Выбрать главу

В начале голос его бесплотно витал в пространстве — смутный угар чувств, отдаленное предвестие таинств; но уже слышалось в нем мучительное заклятие хаотического взрыва — как мощные, замедленные такты, предвещающие бешеную бурю ритма. Но вот из урагана страсти судорожно засверкали образы, постепенно проясняясь. Я увидел мальчика — робкого, замкнутого мальчика, который не решается даже заговорить с товарищами; но страстное физическое влечение толкает его к самым красивым в школе. С гневом встречает один из них неумеренные проявления его нежности, другой издевается над ним в отвратительно откровенных выражениях; но что ужаснее всего: оба они разболтали о его противоестественном влечении. И вот, точно сговорившись, товарищи подвергают его унизительным издевательствам и, будто прокаженного, единодушно изгоняют из своего веселого общества. Ежедневный крестный путь в школу; тревожные ночи, полные отвращения к самому себе. Как безумие, как унизительное бремя, ощущает отверженный свою извращенную страсть, раскрывшуюся в мечтах.

Дрожит повествующий голос; было мгновение, когда казалось, что сейчас он растворится во тьме. Но вот, вместе со вздохом, вырывается он из груди, и вновь вспыхивают в густом дыму призрачные видения. Мальчик вырос, стал студентом. Он в Берлине. Подземный город впервые дает ему возможность удовлетворить извращенное влечение. Но как отвратительны, отравлены боязнью были эти встречи в темных закоулках, в тени мостов и вокзалов! Как бедны наслаждением и как ужасны своей опасностью! Большей частью они кончались унизительным вымогательством, на долгие недели оставляя за собой тягучий след леденящего душу страха. Вечное блуждание между светом и мраком: ясный рабочий день погружает ученого исследователя в кристально-прозрачную стихию духовности, а вечер снова толкает раба своей страсти на окраины города, в сомнительное общество товарищей, которых обращает в бегство каска встречного шуцмана, в наполненные дымом пивные, недоверчивая дверь которых открывается только перед условной улыбкой. И нечеловеческое напряжение воли требуется для того, чтобы скрывать эту двуликость — в течение дня безупречно сохранять достоинство доцента, а ночью неузнанным странствовать по подземельям, отдаваясь постыдным приключениям в тени робко мигающих фонарей. Снова и снова пытается он, измученный, бичом самообладания загнать свою непокорную страсть на путь естественного удовлетворения; снова и снова увлекает его опасный мрак. Десять, двенадцать, пятнадцать лет терзающей нервы борьбы с невидимой магнетической силой непреодолимой склонности проходят, как одна сплошная судорога. Наслаждение, не приносящее удовлетворения, гнетущий стыд и омраченный взор, робко прячущийся перед собственной страстью.
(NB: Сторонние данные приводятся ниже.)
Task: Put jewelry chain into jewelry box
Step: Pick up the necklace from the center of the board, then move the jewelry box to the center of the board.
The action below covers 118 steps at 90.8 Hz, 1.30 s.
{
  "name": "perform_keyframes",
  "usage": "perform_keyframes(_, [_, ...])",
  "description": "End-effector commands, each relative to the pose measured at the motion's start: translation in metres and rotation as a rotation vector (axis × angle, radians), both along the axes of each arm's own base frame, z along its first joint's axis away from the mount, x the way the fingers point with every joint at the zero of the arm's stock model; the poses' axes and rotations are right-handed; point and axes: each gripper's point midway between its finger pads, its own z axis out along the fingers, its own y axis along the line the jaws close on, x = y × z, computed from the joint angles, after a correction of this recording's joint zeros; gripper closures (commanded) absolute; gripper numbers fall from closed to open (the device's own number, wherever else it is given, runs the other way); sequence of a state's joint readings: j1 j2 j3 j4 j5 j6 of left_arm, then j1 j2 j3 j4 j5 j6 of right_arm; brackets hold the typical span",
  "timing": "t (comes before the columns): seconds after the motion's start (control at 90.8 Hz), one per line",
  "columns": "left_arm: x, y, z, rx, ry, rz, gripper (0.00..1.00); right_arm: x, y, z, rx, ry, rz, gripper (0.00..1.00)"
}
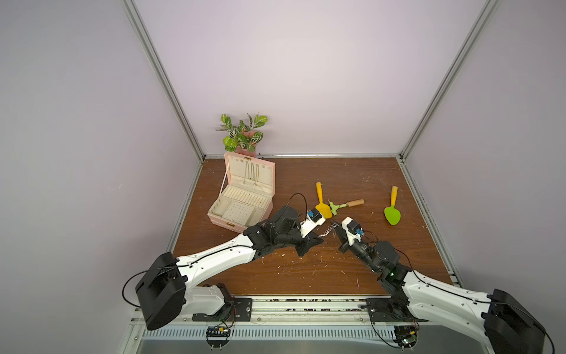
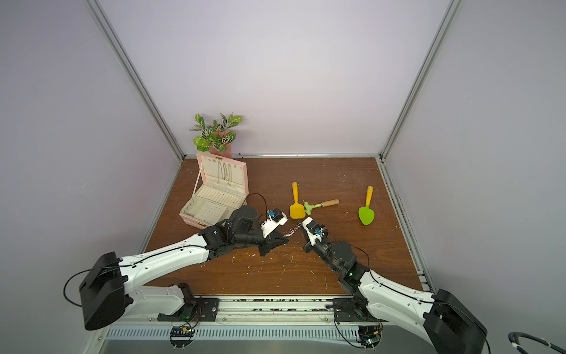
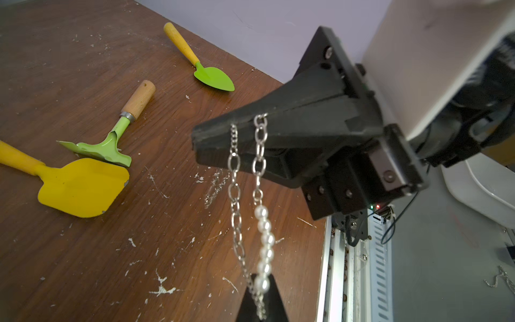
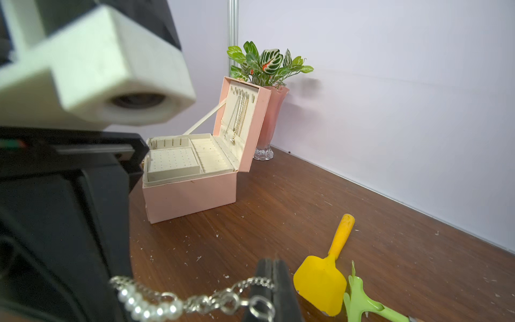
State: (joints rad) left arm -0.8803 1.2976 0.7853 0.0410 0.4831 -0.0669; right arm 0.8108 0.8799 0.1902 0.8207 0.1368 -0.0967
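1. The jewelry chain (image 1: pixel 328 230), a short silvery run of metal links with a stretch of pearly white beads, hangs clear of the bench (image 1: pixel 337 269), a dark brown wood-grain surface flecked with white specks. It is strung between the two arms near the bench's middle and is not in the box.
2. The left fingers (image 1: pixel 317 240) are pressed together, pinching one end of the chain. In the left wrist view both strands, one of plain links and one beaded, run into their black tip (image 3: pixel 274 301).
3. The right fingers (image 1: pixel 337 229) are likewise pressed together on the other end. The right wrist view shows links clamped between them (image 4: pixel 281 287).
4. The jewelry box (image 1: pixel 223 221), a pale pink rectangular hinged case with cream lining, stands open toward the far left of the bench, well apart from the chain. Its lid is upright, and the ring-roll rows and dotted pad are uncovered.
5. Thin gold chains (image 1: pixel 252 173) hang inside the lid.
6. A leafy green plant in a pink ribbed vase (image 4: pixel 271 117) stands just behind the box, against the back wall.
7. A yellow flat-bladed shovel (image 1: pixel 322 206) lies just beyond the fingers, with a green hand rake with a wooden handle (image 1: pixel 346 204) just beside it.
8. A green leaf-shaped trowel with a yellow handle (image 1: pixel 392 213) lies farther right.
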Motion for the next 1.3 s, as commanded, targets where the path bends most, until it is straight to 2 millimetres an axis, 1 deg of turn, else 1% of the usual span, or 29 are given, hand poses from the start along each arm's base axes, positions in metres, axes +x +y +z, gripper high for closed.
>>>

Наконец, уже поздно, на тридцать первом году жизни, — насильственная попытка встать на естественный путь. У одной родственницы он познакомился со своей будущей женой: загадочность его натуры пробудила в молодой девушке искреннюю симпатию. Своей мальчишеской внешностью и юношеским задором она сумела на короткое время привлечь к себе его страсть, которую возбуждал до тех пор только мужской пол. Мимолетная связь удается, сопротивление женскому началу, казалось, преодолено, и, в надежде, что таким путем ему удастся победить противоестественное влечение, он спешит бросить якорь там, где впервые нашел опору в-борьбе с опасным недугом, и, после откровенного признания, он женится на молодой девушке. Он уверен, что возврата к прежней жизни нет. Первые недели укрепляют в нем эту уверенность. Но затем быстро настает конец кратковременному увлечению; врожденная страсть повелительно предъявляет свои требования. После непродолжительного сопротивления, жена, обманувшая его ожидания и сама обманутая, становится только ширмой, скрывающей от глаз общества возврат к застарелой привычке. И снова спускается он по скользкому пути, на рубеже закона и общественных условностей, в опасный мрак.